▶ Prompt
Scan the listing below. Report each line that includes "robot".

▶ Data to use
━━━━━━━━━━

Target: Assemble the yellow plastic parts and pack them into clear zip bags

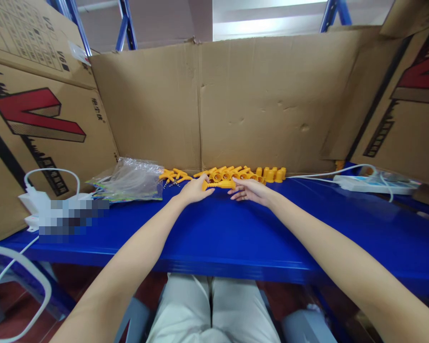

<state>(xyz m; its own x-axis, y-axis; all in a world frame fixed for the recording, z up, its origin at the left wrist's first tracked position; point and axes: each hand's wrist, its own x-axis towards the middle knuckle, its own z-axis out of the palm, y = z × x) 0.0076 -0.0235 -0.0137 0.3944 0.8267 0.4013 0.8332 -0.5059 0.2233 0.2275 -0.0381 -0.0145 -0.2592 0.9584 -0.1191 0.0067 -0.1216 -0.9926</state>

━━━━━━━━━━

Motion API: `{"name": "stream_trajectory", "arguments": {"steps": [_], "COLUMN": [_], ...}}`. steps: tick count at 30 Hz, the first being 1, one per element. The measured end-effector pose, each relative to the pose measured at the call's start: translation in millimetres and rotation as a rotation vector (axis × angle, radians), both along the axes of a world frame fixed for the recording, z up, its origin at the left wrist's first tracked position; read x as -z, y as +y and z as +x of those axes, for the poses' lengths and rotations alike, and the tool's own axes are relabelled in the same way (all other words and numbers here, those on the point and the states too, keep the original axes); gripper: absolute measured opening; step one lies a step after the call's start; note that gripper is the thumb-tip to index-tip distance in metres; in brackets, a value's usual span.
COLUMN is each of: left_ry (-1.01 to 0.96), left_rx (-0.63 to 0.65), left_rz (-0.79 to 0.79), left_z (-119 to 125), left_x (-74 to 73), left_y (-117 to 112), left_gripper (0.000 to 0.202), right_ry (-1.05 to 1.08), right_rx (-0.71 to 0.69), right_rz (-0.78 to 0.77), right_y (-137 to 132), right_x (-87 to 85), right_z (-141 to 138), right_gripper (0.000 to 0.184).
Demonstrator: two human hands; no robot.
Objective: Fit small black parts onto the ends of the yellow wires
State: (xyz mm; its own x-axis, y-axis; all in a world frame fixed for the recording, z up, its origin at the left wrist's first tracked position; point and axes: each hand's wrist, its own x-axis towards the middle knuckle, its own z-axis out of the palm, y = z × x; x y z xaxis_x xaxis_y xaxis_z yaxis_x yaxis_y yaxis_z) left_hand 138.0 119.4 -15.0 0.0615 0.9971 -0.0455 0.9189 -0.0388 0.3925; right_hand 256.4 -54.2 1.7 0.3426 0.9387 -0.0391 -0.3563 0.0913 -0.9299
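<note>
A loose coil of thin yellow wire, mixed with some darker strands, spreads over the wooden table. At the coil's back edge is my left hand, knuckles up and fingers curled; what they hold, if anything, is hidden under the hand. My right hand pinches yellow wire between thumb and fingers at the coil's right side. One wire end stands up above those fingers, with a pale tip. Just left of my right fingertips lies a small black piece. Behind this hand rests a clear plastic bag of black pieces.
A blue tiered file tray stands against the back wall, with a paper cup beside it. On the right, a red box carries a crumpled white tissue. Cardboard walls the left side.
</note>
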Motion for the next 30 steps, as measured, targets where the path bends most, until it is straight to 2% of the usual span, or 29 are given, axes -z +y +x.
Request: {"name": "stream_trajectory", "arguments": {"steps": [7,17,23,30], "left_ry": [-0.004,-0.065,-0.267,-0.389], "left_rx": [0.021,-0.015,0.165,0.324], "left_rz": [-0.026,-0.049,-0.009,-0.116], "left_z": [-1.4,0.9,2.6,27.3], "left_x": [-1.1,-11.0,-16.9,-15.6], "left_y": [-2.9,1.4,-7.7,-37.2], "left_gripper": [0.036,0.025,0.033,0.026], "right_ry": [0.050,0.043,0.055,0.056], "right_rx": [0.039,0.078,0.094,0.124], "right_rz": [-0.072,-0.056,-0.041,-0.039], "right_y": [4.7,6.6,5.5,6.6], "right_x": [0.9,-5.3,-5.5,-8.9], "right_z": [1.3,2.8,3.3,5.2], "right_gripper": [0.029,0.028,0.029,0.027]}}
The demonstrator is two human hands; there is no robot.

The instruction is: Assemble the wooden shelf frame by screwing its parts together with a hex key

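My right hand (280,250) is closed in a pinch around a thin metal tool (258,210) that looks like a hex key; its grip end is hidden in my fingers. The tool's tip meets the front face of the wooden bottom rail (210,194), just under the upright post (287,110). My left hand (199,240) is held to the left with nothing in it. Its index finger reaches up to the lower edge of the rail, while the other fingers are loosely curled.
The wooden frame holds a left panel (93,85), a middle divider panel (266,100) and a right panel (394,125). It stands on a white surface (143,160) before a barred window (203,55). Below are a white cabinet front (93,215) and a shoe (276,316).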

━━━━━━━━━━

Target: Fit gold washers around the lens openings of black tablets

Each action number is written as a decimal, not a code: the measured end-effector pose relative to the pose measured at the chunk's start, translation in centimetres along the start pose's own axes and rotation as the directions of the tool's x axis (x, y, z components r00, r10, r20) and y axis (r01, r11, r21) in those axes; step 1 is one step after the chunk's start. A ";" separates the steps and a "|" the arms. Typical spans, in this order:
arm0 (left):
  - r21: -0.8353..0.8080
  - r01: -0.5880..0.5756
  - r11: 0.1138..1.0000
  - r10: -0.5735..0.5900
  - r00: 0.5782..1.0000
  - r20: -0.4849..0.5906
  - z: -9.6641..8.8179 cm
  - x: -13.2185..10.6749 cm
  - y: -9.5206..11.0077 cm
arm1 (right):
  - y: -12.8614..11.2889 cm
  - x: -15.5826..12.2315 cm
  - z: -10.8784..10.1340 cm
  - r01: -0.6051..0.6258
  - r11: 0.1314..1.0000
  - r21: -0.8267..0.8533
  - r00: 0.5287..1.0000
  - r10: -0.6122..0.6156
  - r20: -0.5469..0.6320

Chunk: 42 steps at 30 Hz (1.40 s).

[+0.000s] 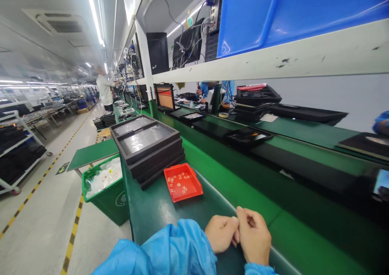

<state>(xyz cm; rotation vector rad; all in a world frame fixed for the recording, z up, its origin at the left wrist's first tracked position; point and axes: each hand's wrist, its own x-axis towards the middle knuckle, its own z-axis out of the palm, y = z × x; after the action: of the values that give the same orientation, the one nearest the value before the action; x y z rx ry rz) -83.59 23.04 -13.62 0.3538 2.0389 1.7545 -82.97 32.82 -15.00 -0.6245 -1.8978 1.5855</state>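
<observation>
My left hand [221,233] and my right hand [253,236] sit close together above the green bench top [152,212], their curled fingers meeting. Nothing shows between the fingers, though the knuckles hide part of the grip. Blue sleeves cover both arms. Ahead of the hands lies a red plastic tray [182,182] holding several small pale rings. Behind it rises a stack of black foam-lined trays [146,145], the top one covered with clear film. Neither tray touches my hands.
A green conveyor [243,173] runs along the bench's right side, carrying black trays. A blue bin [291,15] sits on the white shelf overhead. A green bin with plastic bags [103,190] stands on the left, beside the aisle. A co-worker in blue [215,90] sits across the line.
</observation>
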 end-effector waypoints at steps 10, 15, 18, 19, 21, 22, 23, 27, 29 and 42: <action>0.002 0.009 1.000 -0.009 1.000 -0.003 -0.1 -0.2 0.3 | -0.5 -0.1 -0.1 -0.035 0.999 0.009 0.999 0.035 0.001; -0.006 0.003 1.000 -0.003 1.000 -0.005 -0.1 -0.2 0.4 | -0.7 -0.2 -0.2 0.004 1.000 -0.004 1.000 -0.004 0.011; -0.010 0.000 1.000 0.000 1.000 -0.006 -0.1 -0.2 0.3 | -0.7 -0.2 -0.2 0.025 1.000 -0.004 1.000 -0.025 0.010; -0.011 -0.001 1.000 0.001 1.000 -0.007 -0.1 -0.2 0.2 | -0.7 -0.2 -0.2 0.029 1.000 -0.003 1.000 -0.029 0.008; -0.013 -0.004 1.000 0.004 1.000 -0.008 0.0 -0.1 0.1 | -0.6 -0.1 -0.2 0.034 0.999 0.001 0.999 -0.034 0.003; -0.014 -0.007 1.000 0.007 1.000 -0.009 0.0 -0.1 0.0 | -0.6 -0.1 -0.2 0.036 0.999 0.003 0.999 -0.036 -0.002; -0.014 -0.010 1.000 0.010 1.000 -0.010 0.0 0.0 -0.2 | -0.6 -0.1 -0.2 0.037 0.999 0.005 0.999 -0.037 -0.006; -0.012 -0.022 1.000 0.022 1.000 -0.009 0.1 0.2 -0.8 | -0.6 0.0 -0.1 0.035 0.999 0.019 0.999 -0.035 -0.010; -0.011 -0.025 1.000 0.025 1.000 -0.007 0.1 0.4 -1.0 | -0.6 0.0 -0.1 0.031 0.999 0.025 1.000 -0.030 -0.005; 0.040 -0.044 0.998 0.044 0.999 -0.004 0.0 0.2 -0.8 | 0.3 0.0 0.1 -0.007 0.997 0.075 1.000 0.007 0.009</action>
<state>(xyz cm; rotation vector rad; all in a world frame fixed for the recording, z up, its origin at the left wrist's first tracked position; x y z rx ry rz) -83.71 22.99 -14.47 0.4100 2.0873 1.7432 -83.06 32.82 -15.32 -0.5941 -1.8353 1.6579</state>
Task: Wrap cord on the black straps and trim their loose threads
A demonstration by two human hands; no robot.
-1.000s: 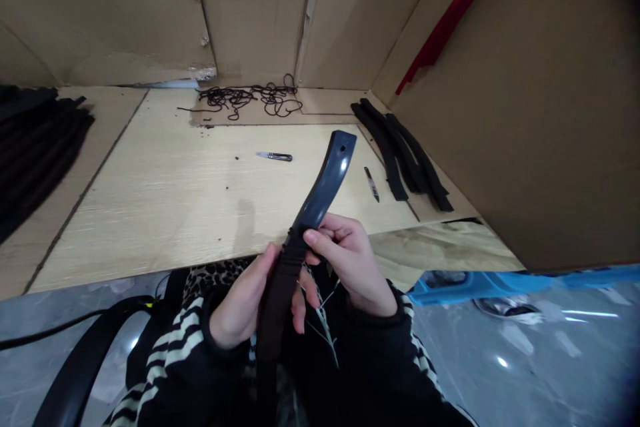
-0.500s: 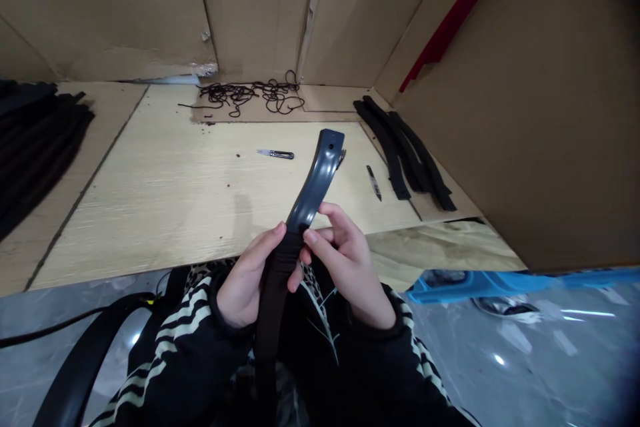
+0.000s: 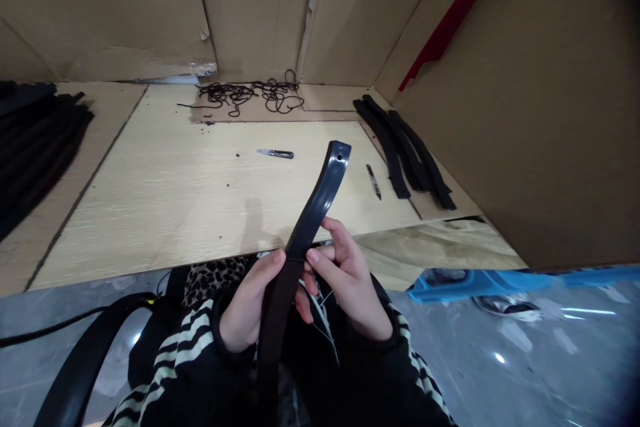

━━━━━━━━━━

▶ Response area
Demonstrator: two human hands; no robot.
The demonstrator is two human hands; there is no robot.
A demonstration by two human hands; no robot.

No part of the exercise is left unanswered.